#### DATASET:

---*---

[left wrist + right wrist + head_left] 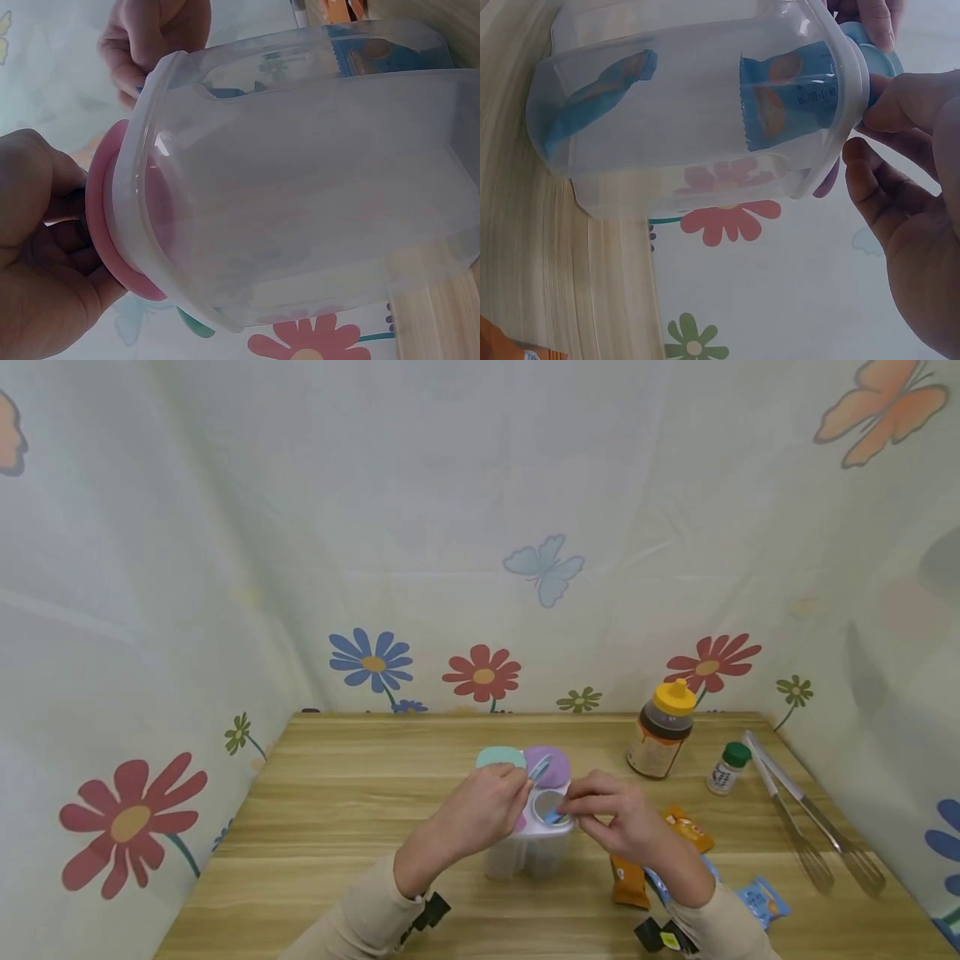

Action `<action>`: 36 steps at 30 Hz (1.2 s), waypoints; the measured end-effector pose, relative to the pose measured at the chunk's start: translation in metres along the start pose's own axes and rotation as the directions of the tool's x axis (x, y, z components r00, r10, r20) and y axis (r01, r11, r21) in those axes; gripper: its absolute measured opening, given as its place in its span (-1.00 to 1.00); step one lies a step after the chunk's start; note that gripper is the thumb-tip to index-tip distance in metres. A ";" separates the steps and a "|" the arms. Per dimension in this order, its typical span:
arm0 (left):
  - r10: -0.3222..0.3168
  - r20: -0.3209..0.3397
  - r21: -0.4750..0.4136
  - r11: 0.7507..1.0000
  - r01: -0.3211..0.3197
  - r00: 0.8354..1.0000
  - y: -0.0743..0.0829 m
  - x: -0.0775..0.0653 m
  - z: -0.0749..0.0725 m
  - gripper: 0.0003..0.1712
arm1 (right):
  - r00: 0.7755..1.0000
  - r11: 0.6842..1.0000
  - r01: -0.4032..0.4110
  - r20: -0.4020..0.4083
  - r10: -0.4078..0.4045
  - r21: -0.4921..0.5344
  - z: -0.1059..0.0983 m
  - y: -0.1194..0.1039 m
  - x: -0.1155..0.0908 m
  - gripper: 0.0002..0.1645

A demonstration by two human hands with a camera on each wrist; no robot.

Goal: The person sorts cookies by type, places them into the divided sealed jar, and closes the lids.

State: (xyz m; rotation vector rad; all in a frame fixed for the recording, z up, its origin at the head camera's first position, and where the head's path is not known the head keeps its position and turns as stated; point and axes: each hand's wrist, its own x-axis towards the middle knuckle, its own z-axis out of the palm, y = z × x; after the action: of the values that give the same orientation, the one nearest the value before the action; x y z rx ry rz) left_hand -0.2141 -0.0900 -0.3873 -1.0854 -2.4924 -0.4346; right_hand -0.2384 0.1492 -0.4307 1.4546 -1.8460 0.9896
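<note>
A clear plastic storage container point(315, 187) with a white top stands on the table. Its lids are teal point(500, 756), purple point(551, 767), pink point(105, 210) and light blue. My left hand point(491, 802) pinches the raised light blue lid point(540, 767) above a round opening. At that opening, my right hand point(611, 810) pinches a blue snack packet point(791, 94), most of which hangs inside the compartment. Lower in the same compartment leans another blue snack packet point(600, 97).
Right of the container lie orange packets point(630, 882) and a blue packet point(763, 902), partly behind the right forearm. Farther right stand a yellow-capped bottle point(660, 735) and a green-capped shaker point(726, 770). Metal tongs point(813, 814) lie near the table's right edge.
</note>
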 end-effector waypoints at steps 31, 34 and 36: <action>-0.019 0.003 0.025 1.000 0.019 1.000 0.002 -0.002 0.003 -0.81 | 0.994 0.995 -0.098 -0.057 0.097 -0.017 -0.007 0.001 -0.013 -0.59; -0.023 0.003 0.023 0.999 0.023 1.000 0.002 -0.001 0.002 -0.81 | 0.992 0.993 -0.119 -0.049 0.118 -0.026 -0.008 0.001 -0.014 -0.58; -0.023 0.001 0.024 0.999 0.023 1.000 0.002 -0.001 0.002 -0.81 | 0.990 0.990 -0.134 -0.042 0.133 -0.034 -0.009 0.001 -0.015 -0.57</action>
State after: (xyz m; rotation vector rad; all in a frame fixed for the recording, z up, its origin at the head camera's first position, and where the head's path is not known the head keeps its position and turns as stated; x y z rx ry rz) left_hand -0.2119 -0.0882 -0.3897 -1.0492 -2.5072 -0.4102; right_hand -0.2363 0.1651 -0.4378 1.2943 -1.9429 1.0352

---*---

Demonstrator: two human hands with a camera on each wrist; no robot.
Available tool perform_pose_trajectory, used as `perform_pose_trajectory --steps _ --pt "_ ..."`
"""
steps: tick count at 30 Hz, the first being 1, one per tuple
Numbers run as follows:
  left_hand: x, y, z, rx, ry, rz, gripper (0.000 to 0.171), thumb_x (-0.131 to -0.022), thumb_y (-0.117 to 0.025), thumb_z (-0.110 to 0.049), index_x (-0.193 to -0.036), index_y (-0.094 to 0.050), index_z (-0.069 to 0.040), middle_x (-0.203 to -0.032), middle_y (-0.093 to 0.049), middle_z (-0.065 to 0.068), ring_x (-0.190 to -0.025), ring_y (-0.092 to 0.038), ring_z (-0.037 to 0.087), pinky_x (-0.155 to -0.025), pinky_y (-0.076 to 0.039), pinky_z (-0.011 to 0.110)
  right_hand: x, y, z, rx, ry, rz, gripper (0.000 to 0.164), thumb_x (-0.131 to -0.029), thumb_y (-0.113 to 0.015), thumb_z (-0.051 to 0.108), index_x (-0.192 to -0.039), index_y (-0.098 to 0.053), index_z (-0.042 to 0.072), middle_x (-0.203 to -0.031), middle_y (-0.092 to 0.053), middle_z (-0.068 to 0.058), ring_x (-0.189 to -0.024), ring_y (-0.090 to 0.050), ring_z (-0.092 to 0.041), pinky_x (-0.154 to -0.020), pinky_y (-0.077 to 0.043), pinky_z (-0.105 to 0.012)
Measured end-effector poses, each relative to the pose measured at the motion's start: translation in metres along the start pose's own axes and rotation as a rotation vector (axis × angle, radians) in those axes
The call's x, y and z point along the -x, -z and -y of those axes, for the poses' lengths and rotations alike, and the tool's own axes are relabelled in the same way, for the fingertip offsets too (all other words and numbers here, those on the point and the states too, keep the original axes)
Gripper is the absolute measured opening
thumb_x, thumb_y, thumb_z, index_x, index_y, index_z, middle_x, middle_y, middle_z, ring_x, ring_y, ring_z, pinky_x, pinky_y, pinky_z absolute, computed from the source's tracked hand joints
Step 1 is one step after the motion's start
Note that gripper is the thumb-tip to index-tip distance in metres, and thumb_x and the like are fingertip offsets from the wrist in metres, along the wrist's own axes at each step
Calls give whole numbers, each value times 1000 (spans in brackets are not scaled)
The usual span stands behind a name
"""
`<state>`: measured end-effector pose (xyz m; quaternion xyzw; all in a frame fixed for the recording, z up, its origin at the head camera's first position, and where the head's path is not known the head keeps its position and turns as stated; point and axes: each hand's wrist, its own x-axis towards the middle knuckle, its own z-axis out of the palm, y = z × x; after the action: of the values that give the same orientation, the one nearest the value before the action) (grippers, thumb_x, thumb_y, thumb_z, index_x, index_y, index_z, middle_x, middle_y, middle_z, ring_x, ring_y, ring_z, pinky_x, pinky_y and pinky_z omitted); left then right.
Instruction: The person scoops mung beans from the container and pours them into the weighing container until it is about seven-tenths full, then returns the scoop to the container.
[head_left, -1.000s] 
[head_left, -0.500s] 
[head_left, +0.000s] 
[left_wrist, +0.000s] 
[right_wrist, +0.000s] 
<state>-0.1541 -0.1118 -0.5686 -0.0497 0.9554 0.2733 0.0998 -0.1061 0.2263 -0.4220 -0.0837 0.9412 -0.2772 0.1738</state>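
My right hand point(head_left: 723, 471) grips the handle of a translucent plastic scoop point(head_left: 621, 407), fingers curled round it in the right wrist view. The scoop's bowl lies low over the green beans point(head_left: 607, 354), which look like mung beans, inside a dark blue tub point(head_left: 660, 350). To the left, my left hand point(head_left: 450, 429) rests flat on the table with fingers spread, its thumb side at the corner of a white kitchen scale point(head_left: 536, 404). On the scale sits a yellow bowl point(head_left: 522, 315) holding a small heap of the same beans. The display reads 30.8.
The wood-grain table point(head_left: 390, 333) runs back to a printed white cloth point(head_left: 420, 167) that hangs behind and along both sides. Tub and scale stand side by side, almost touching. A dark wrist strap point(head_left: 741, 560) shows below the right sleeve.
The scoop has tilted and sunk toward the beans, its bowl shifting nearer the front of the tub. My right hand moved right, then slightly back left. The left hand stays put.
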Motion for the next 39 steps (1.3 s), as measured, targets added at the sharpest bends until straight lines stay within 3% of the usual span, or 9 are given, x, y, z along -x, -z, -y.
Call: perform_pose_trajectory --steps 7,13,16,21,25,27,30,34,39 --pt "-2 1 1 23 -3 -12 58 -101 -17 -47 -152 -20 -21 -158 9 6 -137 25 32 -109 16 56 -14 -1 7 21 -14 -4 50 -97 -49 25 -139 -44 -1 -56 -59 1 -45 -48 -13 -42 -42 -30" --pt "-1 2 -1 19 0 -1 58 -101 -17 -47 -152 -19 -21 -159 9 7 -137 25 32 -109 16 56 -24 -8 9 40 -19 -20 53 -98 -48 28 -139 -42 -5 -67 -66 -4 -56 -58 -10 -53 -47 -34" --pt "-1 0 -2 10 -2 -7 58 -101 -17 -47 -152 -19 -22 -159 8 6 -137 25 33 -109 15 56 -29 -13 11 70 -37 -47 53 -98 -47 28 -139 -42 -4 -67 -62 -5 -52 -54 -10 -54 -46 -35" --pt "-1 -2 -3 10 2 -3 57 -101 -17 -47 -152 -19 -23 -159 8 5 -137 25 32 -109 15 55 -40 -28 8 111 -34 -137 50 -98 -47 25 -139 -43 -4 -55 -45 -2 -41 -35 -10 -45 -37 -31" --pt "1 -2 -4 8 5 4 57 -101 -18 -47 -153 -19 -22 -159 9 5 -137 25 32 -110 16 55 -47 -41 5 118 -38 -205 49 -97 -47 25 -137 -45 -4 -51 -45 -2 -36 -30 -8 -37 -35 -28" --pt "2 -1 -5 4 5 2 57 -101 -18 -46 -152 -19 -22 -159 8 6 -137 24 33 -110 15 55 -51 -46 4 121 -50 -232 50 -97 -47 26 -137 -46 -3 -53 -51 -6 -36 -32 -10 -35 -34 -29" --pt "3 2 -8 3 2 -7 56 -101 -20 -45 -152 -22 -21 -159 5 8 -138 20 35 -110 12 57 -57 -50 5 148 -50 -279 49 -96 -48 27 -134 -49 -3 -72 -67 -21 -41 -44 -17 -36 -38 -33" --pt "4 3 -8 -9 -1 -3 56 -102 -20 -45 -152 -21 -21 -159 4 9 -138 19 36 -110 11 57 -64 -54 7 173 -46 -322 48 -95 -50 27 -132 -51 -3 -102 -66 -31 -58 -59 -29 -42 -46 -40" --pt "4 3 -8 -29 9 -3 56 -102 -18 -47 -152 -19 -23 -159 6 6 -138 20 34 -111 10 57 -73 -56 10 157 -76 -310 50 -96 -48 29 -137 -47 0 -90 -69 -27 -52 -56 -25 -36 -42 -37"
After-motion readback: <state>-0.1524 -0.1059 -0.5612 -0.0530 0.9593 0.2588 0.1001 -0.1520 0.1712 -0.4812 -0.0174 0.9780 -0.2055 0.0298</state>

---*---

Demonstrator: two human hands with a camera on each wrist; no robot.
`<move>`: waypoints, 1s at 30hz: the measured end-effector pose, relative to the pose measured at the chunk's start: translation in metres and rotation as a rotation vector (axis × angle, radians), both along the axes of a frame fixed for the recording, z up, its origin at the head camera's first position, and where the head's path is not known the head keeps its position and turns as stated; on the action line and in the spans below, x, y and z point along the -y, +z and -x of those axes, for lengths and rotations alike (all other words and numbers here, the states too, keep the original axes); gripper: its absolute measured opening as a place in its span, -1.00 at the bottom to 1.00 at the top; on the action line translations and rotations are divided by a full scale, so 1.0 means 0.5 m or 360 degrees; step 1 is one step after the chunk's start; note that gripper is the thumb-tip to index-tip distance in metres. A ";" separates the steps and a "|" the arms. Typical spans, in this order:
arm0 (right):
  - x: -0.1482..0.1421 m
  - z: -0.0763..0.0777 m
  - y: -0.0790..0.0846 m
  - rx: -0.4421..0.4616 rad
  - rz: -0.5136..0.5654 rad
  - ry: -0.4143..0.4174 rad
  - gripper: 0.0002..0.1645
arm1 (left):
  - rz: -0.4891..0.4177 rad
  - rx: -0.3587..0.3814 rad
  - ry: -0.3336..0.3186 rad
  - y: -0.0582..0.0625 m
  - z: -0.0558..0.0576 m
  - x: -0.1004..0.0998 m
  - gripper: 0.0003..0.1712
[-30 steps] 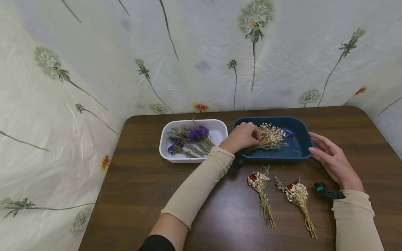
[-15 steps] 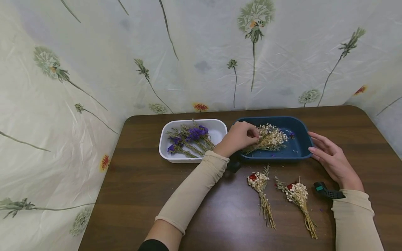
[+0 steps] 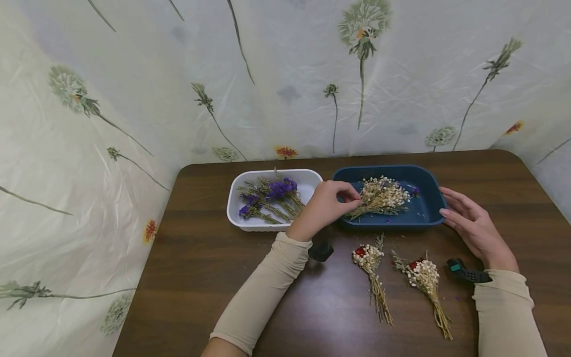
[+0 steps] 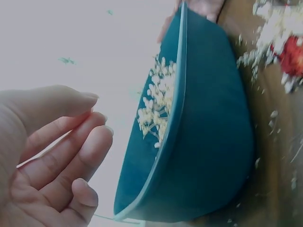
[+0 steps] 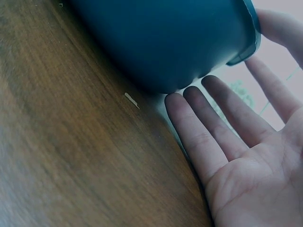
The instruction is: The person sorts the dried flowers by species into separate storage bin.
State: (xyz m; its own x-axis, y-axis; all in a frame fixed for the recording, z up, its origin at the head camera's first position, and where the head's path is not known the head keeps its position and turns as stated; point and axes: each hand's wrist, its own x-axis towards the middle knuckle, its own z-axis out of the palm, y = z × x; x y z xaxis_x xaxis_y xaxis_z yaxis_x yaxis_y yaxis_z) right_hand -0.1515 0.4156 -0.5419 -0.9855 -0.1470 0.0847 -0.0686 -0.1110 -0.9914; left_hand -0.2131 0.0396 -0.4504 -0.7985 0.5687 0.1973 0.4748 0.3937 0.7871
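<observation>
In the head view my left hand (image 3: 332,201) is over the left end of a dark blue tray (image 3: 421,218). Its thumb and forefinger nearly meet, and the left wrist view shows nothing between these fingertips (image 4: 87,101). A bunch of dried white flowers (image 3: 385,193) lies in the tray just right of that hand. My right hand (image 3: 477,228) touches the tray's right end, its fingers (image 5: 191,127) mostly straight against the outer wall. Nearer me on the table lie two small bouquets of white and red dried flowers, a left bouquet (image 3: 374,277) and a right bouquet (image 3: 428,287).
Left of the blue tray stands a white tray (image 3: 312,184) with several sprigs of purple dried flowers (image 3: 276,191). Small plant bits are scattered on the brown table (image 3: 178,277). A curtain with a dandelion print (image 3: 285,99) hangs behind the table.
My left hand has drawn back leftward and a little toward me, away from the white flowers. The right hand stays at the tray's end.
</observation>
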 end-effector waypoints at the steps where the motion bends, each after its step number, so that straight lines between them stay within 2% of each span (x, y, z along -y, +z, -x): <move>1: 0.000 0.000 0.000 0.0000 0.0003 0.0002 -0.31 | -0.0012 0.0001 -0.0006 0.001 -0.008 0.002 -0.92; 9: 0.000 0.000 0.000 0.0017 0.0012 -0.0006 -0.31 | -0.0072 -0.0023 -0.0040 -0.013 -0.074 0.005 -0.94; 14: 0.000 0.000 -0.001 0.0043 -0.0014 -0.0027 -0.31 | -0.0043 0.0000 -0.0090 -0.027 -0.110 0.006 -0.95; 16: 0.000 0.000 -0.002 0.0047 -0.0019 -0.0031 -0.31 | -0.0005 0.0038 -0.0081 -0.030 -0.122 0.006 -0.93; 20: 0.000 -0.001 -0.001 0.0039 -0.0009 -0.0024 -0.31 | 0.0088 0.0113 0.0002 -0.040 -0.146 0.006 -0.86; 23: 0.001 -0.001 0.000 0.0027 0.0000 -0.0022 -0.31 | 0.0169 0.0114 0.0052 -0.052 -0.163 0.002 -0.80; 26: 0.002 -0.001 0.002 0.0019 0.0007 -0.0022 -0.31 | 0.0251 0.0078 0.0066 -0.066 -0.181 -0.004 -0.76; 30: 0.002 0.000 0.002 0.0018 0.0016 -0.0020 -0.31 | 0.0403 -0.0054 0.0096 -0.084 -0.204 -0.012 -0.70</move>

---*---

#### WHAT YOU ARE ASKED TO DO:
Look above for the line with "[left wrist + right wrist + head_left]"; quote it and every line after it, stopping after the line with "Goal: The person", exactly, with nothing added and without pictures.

#### WRITTEN ANSWER:
[left wrist + right wrist + head_left] 

Action `<action>`: 36 steps at 30 Hz (1.2 s), waypoints; the measured end-effector pose, relative to the pose measured at the chunk's start: translation in metres along the start pose's own axes and rotation as the directions of the tool's x axis (x, y, z components r00, r10, r20) and y axis (r01, r11, r21) in those axes; gripper: its absolute measured opening, given as its place in its span (-1.00 to 1.00); step one lies a step after the chunk's start; note that gripper is the thumb-tip to index-tip distance in metres. A ";" separates the steps and a "|" the arms. Per dimension in this order, its typical span:
arm0 (left):
  - r10: -0.3222..0.3168
  - r20: -0.3209..0.3397
  - r21: -0.4750..0.4136
  - r11: 0.7507..1.0000
  - r01: -0.3211..0.3197
  - r00: 0.8354..1.0000
  - y: -0.0743..0.0829 m
  - x: -0.0775..0.0653 m
  - z: -0.0749..0.0725 m
  - gripper: 0.0003..0.1712
arm1 (right):
  - r00: 0.7755..1.0000
  - r11: 0.6842..1.0000
  - r01: -0.4032..0.4110
  - r20: -0.4020..0.4083
  - r10: -0.4078..0.4045
  - r21: -0.4921..0.5344
  - z: -0.1059..0.0983 m
  - y: -0.1194..0.1039 m
  - x: -0.1155..0.0908 m
  - gripper: 0.0002..0.1645

A demonstration by two human hands with a camera on each wrist; no robot.

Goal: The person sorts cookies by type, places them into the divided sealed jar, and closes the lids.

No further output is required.